Tuesday, May 5

It's just like taking an ocean cruise, only there's no boat and you don't actually go anywhere

I first proposed to Shannon over 14 years ago.  I think it was over the phone.  Romantic, I know, but probably appropriate given that we weren't dating at the time.  I don't remember quite how the conversation ran its course, but the important bit is that when Shannon expressed a concern that she'd never get married, I saw my opportunity and proposed.  As I was still a teenager, I did the smart thing and gave myself a good long time frame, and suggested a wedding date of May 5th, 2015.  Hey, what do you know, that's today!

As part of our backup marriage plan, we picked a date that would have put us firmly into the "menace to society" category (note: that quote is apocryphal) while still not quite "old".  We would still be young enough to pop out a few kids (note: this is not an announcement of any kind!).  And, as part of a perk of having been single for that long, we should have saved up some money which means we could afford to get hitched in the Tahiti Temple.  Why Tahiti?  Um . . . it's a tropical island.  Sounds pretty fantastic to me.

In the end we decided we couldn't wait that long and moved the wedding up by 11 years, but we still figured we should honor that commitment to go to Tahiti in 2015.  Some people would have a big event for their 10th anniversary, but we would hold off for a big 11th.

We're not going to Tahiti this year.  Probably not any time in the next 11 years either.  Maybe for our 33rd anniversary?  The years have brought us through a few jobs, a few states, a few houses, and a few financial crises.  But I would rather be sitting on a 9 year old couch watching 'Friends' on Netflix with Shannon, than be in Tahiti with anyone else.  (There are good odds that this is what we'll be doing tonight.)

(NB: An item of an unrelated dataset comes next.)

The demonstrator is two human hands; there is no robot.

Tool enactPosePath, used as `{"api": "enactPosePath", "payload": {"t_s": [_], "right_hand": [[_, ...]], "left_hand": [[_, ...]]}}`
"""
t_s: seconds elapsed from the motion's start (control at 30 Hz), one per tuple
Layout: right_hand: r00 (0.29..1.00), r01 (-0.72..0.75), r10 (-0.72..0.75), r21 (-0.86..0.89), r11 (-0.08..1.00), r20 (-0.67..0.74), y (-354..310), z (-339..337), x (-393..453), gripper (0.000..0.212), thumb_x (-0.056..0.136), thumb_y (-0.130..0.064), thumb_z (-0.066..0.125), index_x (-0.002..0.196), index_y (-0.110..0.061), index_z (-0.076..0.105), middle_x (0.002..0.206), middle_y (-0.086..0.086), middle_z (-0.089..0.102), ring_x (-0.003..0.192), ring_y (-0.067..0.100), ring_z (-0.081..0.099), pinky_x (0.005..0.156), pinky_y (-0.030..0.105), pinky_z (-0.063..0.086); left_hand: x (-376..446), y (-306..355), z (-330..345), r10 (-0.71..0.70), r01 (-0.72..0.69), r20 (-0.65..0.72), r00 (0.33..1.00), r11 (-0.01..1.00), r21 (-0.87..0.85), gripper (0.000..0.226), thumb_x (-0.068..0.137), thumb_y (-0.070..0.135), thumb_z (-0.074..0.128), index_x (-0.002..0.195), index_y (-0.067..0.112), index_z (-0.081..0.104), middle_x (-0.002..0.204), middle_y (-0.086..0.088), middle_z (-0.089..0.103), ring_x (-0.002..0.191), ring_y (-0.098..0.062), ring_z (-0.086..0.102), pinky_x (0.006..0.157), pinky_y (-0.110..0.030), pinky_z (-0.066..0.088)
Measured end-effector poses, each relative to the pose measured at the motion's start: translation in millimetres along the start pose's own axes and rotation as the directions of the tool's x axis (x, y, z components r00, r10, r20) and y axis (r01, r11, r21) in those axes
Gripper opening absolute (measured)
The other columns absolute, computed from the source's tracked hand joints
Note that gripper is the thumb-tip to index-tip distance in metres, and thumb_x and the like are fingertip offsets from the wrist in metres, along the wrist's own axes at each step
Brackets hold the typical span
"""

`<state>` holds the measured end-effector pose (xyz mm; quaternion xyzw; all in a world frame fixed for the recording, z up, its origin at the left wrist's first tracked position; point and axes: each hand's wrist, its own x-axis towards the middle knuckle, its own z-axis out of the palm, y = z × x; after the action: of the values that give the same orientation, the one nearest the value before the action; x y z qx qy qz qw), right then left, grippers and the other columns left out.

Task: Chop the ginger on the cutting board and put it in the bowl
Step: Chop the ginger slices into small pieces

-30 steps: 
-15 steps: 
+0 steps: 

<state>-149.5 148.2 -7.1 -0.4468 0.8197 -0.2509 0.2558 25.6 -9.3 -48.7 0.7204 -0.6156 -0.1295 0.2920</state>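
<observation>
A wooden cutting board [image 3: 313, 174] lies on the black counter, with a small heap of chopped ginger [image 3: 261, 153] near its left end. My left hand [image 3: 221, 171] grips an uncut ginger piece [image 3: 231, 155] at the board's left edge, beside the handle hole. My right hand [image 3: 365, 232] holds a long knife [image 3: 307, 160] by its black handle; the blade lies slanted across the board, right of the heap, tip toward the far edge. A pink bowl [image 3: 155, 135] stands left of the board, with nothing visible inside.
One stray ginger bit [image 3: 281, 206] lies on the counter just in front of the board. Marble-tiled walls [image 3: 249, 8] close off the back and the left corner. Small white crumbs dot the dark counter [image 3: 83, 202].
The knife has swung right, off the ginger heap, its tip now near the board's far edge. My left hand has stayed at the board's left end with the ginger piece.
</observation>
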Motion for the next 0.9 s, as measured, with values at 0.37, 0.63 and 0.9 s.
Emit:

I don't have any better idea what the next 11 years will bring than I had for how the last 11 years have gone.  The 11 year plan called for me to be lounging on the beach this week, after all.  But while life for the last 11 years has not always been ideal, I can truthfully say that my marriage has almost always been ideal.  I can't always figure out why it works so well, but it does.  I have a fabulous marriage, and as I figure it, most of that credit goes to Shannon, because as far as I can tell, I haven't been doing anything all that impressive to make life so good.

Shannon is fabulous.  Shannon feeds me (which would barely happen if I were left on my own) and yet still understands that my Blockburger genes also dictate that sometimes you can have cereal for dinner.  Shannon has complained a remarkably small number of times about the pile of clothes that has been on the floor on my side of the bed for about 11 years now.  Furthermore, she keeps making the bed even with 11 years of evidence that I'm not going to help.  Shannon is a fabulous mother - when I'm left to put the girls to bed the screaming usually starts from one of the three of us within 20 minutes of Shannon walking out the door.  Shannon has spent so much time around herself for the last few decades that she doesn't always realize how fabulous she is, and I fall into that trap too, sometimes.  It's not any big thing about her, but it's a million tiny little things, that when you add them all up, . . . . well let's just say she's fabulous, because this program isn't nearly long enough to list them all.

So, at the conclusion of the best 11 years of marriage I could imagine, I'm excited to start on the next 11, and there's no tropical island that I'd trade that for.